*Problem:* Could you say how many lines below contain the word "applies"? Give the number with no other text.

*Data provided:*
------------------------------------------------------------------------
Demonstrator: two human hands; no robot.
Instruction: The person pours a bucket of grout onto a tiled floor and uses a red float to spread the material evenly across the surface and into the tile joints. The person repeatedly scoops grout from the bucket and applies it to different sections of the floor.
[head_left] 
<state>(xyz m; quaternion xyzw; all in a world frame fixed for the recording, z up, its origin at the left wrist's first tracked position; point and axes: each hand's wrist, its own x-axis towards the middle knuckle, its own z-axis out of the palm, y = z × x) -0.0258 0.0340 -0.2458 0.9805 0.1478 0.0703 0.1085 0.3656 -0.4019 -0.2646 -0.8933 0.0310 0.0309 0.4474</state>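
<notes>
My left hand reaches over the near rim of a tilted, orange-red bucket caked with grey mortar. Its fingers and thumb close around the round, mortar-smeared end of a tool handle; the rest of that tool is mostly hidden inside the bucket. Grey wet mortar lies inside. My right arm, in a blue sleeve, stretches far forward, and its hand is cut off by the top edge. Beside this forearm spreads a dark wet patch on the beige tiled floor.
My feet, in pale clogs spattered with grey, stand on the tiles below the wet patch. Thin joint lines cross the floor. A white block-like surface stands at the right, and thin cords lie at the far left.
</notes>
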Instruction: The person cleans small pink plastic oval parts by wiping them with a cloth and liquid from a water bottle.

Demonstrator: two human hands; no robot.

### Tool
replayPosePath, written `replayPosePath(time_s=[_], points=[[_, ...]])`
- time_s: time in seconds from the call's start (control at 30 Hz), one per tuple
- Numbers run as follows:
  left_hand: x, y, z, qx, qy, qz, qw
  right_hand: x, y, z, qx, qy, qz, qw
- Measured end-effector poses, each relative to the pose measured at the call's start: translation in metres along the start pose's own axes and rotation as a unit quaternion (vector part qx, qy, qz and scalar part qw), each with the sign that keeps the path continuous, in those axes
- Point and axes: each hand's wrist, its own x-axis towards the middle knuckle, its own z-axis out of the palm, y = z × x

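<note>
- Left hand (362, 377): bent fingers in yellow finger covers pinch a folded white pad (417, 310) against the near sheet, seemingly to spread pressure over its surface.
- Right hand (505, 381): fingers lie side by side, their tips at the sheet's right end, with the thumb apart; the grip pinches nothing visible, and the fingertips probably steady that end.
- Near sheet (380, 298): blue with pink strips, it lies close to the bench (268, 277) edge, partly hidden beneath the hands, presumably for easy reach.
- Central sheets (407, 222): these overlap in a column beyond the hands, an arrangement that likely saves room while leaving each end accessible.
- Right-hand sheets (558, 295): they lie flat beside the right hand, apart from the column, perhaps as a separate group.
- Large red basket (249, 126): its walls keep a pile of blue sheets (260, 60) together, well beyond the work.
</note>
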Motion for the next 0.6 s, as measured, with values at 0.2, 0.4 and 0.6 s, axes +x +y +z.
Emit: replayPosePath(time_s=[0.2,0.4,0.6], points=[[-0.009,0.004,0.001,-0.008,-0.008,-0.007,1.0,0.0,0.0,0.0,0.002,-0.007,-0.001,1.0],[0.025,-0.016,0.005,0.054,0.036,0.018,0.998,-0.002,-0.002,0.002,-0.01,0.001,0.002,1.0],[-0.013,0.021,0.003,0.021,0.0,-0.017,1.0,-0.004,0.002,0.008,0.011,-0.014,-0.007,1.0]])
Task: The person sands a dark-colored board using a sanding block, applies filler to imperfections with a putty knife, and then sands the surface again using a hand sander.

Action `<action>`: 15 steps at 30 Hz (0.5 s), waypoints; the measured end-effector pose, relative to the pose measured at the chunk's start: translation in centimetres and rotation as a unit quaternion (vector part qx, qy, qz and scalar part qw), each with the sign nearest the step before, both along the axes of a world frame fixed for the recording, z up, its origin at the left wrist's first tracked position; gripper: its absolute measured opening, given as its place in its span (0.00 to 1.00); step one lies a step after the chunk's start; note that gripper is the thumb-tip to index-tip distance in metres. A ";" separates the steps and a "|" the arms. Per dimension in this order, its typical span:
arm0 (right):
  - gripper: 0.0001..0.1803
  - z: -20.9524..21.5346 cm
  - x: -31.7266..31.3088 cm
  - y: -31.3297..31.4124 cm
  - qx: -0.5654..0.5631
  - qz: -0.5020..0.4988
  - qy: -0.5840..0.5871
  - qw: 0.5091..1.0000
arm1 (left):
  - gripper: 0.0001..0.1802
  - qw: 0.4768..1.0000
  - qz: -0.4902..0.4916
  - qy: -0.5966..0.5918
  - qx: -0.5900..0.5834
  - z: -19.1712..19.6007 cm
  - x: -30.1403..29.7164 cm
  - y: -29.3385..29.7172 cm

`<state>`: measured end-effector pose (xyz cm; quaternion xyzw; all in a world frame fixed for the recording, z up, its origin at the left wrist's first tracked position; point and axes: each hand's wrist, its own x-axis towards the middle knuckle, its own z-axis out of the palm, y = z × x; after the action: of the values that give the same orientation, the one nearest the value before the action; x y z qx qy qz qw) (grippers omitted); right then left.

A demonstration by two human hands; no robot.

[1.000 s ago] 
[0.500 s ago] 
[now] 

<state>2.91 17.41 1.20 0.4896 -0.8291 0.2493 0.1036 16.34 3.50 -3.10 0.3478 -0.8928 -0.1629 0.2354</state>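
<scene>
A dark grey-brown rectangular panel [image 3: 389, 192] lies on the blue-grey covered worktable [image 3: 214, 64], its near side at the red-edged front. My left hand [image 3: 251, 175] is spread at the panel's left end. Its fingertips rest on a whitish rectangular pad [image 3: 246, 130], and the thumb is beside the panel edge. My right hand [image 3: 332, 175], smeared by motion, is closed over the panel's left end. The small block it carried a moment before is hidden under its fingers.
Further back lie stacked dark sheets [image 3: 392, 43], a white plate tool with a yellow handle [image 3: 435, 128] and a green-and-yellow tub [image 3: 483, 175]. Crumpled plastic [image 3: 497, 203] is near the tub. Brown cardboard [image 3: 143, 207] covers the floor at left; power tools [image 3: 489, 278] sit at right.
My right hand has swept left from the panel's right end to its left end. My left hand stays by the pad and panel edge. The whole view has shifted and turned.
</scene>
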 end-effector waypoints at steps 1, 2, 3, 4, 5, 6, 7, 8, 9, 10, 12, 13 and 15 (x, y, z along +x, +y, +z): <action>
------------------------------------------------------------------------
*Answer to this exercise:* 2